Here, we identified AS signatures and established regulatory network between AS events and SFs in LUSC through the analysis of TCGA program to gain systematic and comprehensive perception into RNA splicing patterns. In this study, a total of 1996 AS events were obviously related to LUSC patients' survival. Among the seven types of AS models, AD events showed the highest predictive power in survival prediction of LUSC patients than other six types of AS models. Moreover, we constructed a combined prognostic model composed of different splicing patterns of 14 genes including PLEKHG5, FANCA, ZMYND8 and so on. The combined prognostic model had higher predictive performance than any single type in seven AS models. In recent studies, some of these genes have been reported to exert carcinogenic or suppressive roles in cancers. For example, PLEKHG5 is a novel prognostic biomarker in glioma patients and could promote glioma migration and invasion [36]. FANCA was a prognostic factor in LUAD [37].

What's more, we identified some key SFs which might exert essential roles in the development and progression of cancers through modulating their corresponding AS events. With convincing results in this study that there was a positively correlation between most of poor prognosis-related AS events and SFs, while there was a negatively correlation between most of favorable prognosis-related AS events and SFs in LUSC, tt was well known that splicing factors could precisely regulate the splicing process by combining with specific genes’ the splice-regulatory sequence elements. This study provided an efficient approach to elucidate the underlying mechanism of AS events involved in survival of LUSC patients.

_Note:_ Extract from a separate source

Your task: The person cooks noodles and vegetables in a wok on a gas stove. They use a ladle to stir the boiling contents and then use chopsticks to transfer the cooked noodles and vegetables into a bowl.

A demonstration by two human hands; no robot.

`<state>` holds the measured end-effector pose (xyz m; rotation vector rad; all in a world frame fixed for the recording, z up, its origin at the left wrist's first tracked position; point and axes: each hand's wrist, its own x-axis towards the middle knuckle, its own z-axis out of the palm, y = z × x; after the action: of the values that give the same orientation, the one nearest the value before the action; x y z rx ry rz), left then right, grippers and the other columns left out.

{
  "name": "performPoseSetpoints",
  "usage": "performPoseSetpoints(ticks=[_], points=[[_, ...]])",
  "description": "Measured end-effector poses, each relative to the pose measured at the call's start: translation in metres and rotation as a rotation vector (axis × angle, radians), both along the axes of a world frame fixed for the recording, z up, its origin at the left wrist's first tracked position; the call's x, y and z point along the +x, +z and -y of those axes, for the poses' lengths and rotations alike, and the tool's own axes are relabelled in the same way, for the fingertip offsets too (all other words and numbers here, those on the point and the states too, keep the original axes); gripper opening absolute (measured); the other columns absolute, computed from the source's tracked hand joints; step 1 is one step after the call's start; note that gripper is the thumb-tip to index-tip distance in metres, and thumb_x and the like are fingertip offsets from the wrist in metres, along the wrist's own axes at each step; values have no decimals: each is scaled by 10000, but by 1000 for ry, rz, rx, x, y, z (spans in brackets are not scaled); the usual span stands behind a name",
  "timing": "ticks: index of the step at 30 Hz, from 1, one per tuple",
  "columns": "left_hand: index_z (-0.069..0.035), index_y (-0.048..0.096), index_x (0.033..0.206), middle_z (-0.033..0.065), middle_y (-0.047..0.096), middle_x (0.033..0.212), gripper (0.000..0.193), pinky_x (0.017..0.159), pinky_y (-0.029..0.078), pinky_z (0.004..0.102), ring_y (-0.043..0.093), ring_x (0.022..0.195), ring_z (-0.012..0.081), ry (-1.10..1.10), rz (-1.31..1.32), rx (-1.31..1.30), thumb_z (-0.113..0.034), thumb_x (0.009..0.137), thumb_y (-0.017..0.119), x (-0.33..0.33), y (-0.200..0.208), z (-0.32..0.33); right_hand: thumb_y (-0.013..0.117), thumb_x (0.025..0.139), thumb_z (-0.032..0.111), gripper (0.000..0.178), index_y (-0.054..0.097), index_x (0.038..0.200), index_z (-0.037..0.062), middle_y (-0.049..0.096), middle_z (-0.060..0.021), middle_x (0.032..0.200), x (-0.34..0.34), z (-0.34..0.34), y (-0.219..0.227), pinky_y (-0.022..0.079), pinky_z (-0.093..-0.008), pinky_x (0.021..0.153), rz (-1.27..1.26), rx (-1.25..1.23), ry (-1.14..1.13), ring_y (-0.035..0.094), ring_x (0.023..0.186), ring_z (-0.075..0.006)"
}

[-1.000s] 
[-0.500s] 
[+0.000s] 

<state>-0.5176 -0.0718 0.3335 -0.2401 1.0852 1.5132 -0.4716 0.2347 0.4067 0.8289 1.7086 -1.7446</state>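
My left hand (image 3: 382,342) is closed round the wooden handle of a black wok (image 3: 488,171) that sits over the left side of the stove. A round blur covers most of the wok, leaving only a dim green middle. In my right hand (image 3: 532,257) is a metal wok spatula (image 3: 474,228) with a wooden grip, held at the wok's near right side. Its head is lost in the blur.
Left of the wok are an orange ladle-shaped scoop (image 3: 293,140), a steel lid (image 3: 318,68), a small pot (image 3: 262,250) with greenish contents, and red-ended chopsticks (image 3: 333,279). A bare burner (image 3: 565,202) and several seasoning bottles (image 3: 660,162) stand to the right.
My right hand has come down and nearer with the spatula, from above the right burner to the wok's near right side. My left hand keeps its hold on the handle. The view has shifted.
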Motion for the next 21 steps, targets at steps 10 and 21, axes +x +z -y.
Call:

However, there are also some limitations in this study. Firstly, we could not verify the prognostic value of our combined prognostic model in other databases due to lack of available data. Secondly, the specific and valuable mechanisms of AS events and key SFs network need to be further explored. Finally, it is also need to further explore the interaction and regulation of AS events with other levels such as somatic mutation, copy number variation and DNA methylation.

In summary, we analyzed prognosis-related AS events and established AS signatures to predict survival of LUSC patients. Besides, an interesting splicing correlation network offered novel perceptions into how abnormal AS events were potentially modulated via pivotal SFs. These prognosis-related AS events and SFs provided us many valuable therapeutic targets for future validations and ultimately clarified the underlying mechanisms of AS in LUSC tumorigenesis.